There can be confusion about the different types of properties and what constitutes a home. The intended use coupled with actual experience will usually determine the type of property.
There are four types of property. A principal residence is the home you live in. There is income property that you rent and do not live in. There is investment property that is primarily held for an increase in value. And, there is inventory, which is related to your business like homes that are built or purchased to be flipped.
A second home is one that is used for the primary enjoyment of the owner in addition to their principal residence. Taxpayers are allowed to deduct the mortgage interest and property taxes on a first and second home up to specific limits. A vacation home could be another name for a second home but more accurately, it is a rental property that has more than 14 days of personal use during the year. It becomes a hybrid.
You might want to check with your insurance agent to see if your current policy covers temporary rentals, including liability in case of an accident involving personal injury. This could affect your decision as to whether you want to consider the rental.
For more information, see IRS facts about renting out a residential property or consult your tax professional.
Before you pay cash for a home, ask yourself if there is a possibility, at some point in the future, you might put a mortgage on the home and would want to deduct the mortgage interest on your federal tax return.
Current federal tax law allows homeowners to deduct the interest on up to $750,000 in acquisition debt used to buy, build or improve a property. When a person pays cash for a home, the acquisition debt is zero. The only way to increase the acquisition debt is to make and finance the improvements to the home.
As with many IRS regulations, there are exceptions to this rule.
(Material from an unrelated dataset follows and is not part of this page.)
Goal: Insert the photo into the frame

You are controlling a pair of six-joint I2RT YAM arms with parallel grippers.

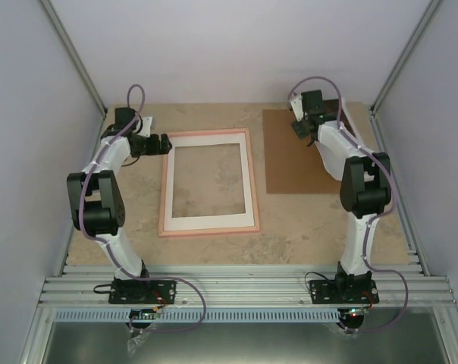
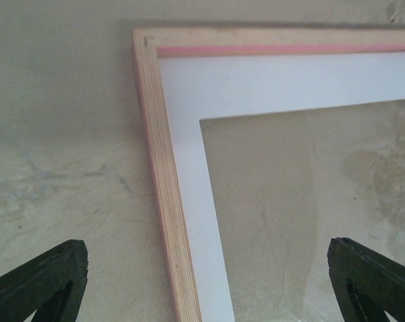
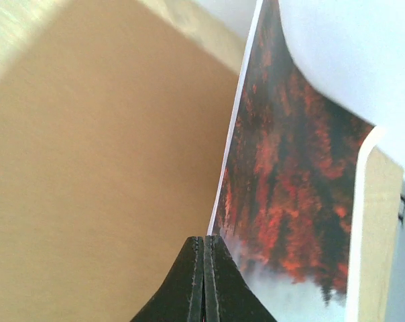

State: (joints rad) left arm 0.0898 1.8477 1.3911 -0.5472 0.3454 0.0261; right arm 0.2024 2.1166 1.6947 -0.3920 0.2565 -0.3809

If a mortgage is secured on the first or second home within 90 days of the purchase closing, the debt is considered acquisition debt. The interest on the funds used to purchase the home can be deducted on up to $750,000 of the mortgage balance.
Assuming a borrower has good credit, the ability to repay the loan and the home justifies the loan, lenders are willing to make mortgages for homeowners. It does not mean that the interest on the mortgage will be deductible.
To deduct home mortgage interest, you must file Form 1040 or 1040-SR and itemize deductions on Schedule A. The mortgage must be secured debt on a qualified home in which you have an ownership interest. Interest on home equity loans is only deductible if the borrowed funds are used to buy, build or substantially improve the taxpayer’s home that secures the loan.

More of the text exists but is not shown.